* _EXERCISE AIM_
Scan the entries that follow and copy out every line containing "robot".

Data records
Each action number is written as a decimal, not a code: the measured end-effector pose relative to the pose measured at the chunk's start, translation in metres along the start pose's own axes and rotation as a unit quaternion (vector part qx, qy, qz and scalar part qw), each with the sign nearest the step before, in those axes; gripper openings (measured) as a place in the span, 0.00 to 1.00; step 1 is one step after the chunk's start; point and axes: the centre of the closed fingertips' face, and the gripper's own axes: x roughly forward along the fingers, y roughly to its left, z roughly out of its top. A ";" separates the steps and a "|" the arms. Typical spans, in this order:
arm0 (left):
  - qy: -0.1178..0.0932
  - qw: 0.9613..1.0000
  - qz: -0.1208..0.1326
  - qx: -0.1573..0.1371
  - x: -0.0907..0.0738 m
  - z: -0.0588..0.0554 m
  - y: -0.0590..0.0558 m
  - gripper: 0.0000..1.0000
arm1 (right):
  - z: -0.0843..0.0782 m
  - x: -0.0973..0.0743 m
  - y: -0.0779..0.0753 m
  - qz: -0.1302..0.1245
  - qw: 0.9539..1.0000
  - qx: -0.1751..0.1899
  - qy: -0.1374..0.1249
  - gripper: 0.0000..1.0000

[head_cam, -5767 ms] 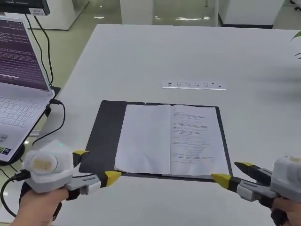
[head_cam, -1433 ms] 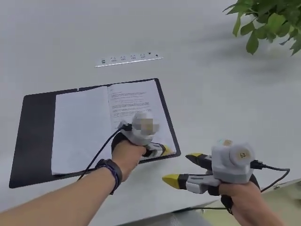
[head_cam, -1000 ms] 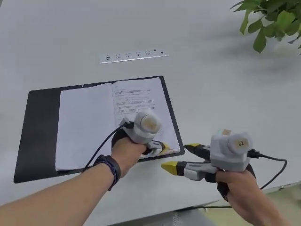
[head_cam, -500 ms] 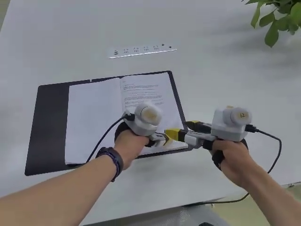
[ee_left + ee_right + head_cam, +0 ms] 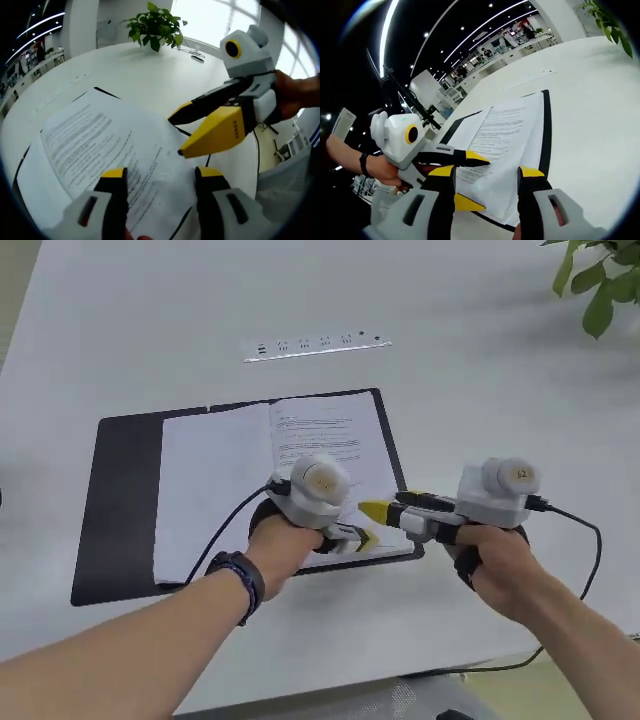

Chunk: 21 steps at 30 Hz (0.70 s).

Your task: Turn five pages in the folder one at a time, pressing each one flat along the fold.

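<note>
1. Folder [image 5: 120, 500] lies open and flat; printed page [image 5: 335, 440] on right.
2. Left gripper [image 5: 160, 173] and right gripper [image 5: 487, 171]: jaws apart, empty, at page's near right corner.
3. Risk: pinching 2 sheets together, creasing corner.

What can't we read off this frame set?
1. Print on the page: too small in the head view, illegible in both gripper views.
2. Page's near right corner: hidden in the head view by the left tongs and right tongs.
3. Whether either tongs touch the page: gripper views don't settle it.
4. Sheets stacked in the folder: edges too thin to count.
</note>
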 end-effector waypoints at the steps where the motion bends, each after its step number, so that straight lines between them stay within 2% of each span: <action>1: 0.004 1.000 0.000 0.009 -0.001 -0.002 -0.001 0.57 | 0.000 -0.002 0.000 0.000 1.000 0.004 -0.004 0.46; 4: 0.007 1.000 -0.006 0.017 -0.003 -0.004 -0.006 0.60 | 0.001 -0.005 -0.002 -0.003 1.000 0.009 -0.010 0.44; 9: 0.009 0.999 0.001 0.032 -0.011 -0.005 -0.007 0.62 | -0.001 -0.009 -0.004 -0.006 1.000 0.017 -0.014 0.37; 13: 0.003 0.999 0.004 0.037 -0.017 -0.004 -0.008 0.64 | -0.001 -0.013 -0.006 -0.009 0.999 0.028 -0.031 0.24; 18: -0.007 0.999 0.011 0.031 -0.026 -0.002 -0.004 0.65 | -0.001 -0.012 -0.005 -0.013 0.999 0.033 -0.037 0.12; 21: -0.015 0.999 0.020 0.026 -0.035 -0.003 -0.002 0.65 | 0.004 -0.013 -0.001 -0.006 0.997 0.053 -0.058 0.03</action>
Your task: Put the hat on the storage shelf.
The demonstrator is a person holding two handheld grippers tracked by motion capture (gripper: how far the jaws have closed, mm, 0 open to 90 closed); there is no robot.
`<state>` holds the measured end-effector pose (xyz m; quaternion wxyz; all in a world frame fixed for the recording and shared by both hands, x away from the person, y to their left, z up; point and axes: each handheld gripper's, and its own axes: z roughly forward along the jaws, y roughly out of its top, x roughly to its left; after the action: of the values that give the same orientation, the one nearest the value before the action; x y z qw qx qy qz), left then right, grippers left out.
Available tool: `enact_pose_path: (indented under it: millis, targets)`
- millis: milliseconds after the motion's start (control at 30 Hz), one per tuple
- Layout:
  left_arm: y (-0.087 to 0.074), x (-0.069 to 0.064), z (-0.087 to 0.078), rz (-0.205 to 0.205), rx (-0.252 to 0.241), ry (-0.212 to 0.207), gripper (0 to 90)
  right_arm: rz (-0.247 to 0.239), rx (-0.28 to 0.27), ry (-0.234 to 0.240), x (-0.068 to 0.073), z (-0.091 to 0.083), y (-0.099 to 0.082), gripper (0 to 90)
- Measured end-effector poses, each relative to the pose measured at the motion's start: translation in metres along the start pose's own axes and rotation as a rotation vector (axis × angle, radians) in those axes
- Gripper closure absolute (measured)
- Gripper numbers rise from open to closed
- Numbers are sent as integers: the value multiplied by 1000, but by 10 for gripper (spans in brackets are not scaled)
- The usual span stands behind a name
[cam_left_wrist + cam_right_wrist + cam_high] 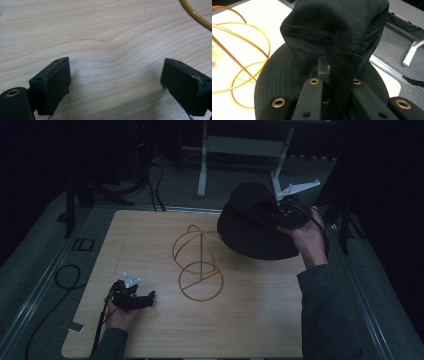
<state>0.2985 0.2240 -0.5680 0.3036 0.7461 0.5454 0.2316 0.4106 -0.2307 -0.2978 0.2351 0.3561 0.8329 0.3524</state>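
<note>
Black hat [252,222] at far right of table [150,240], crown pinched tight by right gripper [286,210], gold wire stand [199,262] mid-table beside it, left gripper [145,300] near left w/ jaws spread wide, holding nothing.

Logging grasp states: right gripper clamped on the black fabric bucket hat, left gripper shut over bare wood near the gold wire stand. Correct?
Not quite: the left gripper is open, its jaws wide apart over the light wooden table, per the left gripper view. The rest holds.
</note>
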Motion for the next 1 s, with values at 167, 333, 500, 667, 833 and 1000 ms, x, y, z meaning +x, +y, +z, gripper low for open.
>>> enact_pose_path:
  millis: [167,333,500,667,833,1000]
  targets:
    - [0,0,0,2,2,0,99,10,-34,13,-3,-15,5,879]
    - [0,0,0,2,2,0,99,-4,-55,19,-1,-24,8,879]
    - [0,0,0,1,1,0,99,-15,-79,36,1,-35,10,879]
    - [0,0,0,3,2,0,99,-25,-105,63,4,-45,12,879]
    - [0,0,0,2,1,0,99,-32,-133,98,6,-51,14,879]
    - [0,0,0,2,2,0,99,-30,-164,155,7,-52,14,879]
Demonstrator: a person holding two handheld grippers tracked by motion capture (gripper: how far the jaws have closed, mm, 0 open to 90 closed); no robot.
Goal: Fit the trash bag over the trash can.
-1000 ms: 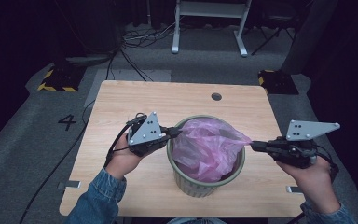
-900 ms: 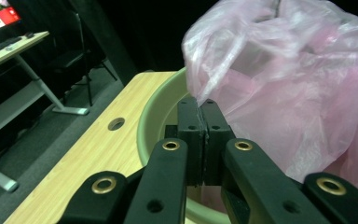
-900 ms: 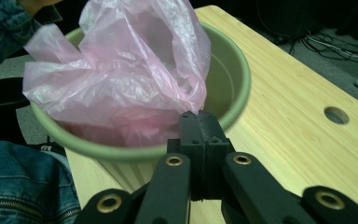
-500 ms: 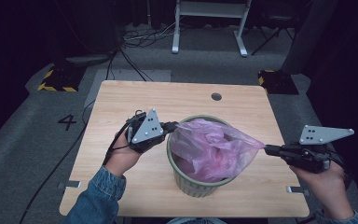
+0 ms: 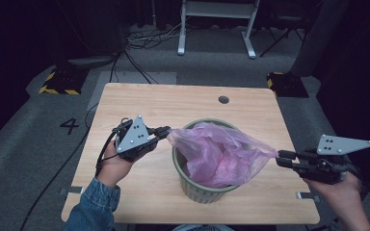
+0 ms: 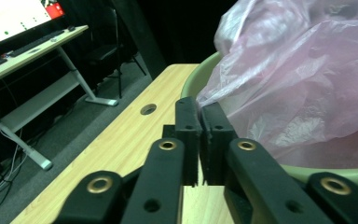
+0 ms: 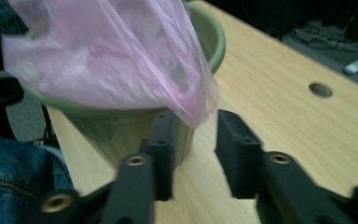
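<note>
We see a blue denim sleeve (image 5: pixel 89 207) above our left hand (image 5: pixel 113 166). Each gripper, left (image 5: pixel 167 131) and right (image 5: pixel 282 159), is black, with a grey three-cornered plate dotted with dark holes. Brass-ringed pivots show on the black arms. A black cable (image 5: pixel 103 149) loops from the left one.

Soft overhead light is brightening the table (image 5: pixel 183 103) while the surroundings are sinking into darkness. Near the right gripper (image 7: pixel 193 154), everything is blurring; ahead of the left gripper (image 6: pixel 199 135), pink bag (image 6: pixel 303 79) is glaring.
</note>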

* _PROBLEM SOLUTION_
The demonstrator is a person holding two handheld grippers tracked by motion capture (gripper: how far the jaws have closed, mm, 0 open to 90 closed); there is no robot.
Demonstrator: a person holding two handheld grippers tracked by motion capture (gripper: how far the jaws have closed, mm, 0 open to 90 closed); no robot.

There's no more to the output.